Does the CSP Opportunity Score actually predict anything?
Every Sunday we replay a reference trade — sell a 30-delta, 30-DTE cash-secured put — every month across ~2 years of daily bars for the top 100 tickers in our universe. Trades are bucketed by current composite score and we report three answers: a decile P&L chart (does the score sort trades?), a rolling Spearman IC dashboard (which sub-factors carry signal?), and a reliability diagram (are the predicted win-rates calibrated?).
1. Decile P&L — reference trade sorted by score
Each column is a decile of the current composite score. Y-axis is mean P&L per contract at expiry, walking forward monthly. If the score is informative, top deciles should be higher than bottom deciles. Overall Spearman IC and monotonicity of the bucket means are printed above the chart.
2. Rolling Spearman IC — score vs realized P&L
Cross-sectional Spearman rank correlation between the composite score and the same month's realized reference-trade P&L. Rolling 6-month window. Above zero and stable = signal.
3. Calibration — predicted vs realized win rate
Reliability diagram: predicted probability of finishing OTM (≈ 1 − |Δ|) bucketed into 10 bins vs the observed OTM frequency. Points on the diagonal = perfectly calibrated. Brier score and log-loss are the summary numbers.
- Implied vol is proxied from Yang-Zhang RV × (1 + 0.10 VRP tilt). Real historical option surfaces aren't cheaply available at this scale on our data plan — the backtest measures the strategy's structural premium capture, not tick-by-tick executable P&L.

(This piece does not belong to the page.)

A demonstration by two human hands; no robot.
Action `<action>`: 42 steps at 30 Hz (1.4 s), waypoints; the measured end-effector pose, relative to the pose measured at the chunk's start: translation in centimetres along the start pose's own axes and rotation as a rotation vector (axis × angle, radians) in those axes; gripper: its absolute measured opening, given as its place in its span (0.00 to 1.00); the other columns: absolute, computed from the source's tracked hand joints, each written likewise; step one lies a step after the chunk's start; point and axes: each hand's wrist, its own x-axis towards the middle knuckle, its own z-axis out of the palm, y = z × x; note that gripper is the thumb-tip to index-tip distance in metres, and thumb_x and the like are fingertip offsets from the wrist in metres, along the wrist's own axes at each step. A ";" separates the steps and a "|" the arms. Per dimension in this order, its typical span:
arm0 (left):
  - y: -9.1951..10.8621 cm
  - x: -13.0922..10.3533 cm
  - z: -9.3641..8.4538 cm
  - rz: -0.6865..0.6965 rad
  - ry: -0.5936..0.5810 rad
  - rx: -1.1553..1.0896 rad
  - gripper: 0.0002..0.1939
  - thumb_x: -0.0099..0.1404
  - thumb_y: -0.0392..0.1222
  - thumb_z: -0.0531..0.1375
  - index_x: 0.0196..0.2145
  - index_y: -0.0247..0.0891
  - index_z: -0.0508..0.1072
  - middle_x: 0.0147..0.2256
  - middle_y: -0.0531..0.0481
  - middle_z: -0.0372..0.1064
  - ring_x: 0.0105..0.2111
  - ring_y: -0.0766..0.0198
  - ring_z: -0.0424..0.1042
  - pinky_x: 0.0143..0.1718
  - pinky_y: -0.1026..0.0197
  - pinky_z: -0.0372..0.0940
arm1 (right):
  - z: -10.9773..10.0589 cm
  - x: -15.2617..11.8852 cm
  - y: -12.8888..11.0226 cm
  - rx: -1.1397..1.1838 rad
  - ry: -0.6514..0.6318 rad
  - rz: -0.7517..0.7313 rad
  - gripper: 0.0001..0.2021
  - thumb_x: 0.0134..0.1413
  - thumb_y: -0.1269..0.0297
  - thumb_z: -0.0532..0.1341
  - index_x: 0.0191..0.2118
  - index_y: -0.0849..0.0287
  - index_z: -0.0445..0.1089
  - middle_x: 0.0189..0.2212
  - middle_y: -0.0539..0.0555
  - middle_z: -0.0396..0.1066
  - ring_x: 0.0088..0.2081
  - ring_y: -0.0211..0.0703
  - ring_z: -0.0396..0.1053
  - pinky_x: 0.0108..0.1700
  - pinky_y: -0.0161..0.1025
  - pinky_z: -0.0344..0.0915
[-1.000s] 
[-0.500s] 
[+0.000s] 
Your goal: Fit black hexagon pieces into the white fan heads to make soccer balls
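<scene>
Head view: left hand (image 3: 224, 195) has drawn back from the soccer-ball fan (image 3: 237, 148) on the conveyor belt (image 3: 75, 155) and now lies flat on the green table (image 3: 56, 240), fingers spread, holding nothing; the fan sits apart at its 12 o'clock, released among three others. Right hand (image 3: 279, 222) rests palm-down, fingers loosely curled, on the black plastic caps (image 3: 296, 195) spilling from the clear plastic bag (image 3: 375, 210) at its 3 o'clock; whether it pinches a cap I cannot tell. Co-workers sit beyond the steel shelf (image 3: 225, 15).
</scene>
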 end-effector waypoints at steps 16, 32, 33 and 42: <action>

- Deciles are tagged with the current composite score (regime-stationary assumption). When regime shifts sharply, historical decile ordering degrades. Live-tracked trades (grown via the calculator) fill the gap over time.
- Sample sizes per decile are small (~n_tickers × n_months ÷ 10). Confidence intervals are wide — don't over-interpret single-month IC dips.
- No spread/slippage in the backtest premium. Live executable ROC is meaningfully lower on illiquid names.